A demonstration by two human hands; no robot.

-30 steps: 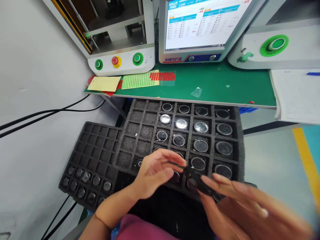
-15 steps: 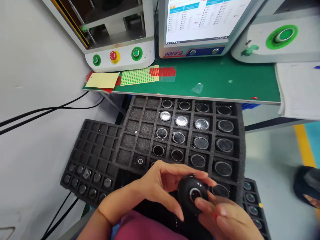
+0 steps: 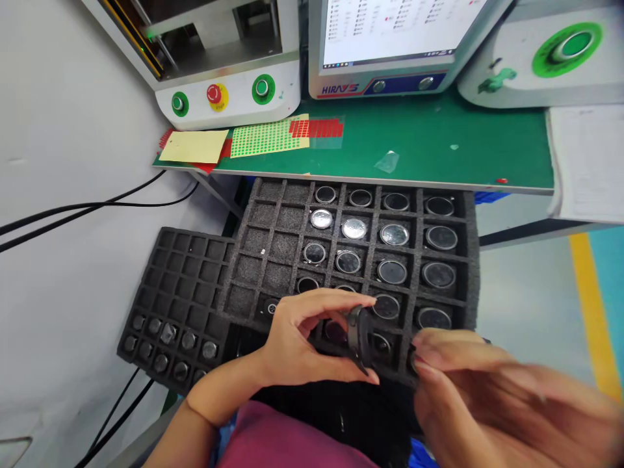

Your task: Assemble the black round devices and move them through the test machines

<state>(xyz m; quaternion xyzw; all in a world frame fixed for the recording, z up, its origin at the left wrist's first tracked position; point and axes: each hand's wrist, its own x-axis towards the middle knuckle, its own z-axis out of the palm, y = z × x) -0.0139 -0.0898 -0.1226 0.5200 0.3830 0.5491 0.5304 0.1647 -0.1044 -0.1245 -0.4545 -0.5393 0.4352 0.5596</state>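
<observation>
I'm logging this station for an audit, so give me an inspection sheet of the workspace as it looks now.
Surface: green bench mat, with a foam tray below its front edge.
Job's things: round black part, held on edge above the tray; glass-faced discs fill the tray's right cells.
Clutter: sticker sheets, yellow paper.
Grips: left hand pinches the part; right hand blurred, beside it.
Cables: black cables along the wall.
Surroundings: monitor, button panel.
</observation>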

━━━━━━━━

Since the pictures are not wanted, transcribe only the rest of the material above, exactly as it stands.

A demonstration by two human hands; no robot.

-30 steps: 
-15 steps: 
+0 steps: 

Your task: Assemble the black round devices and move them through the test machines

<state>(xyz m; quaternion xyzw; all in a world frame fixed for the recording, z up, its origin at the left wrist's first tracked position; point and axes: each hand's wrist, its own x-axis towards the middle knuckle, its own z-axis out of the palm, y = z × x) -0.0139 -0.0898 -0.1226 0.5200 0.3830 0.5491 0.5304 0.1647 -0.1044 -0.1245 -0.4545 -0.5393 0.4352 0.5596</state>
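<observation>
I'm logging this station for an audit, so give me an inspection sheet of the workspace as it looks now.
Surface: green bench mat, with a foam tray below its front edge.
Job's things: round black part, held on edge above the tray; glass-faced discs fill the tray's right cells.
Clutter: sticker sheets, yellow paper.
Grips: left hand pinches the part; right hand blurred, beside it.
Cables: black cables along the wall.
Surroundings: monitor, button panel.
</observation>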

The output contains nothing further.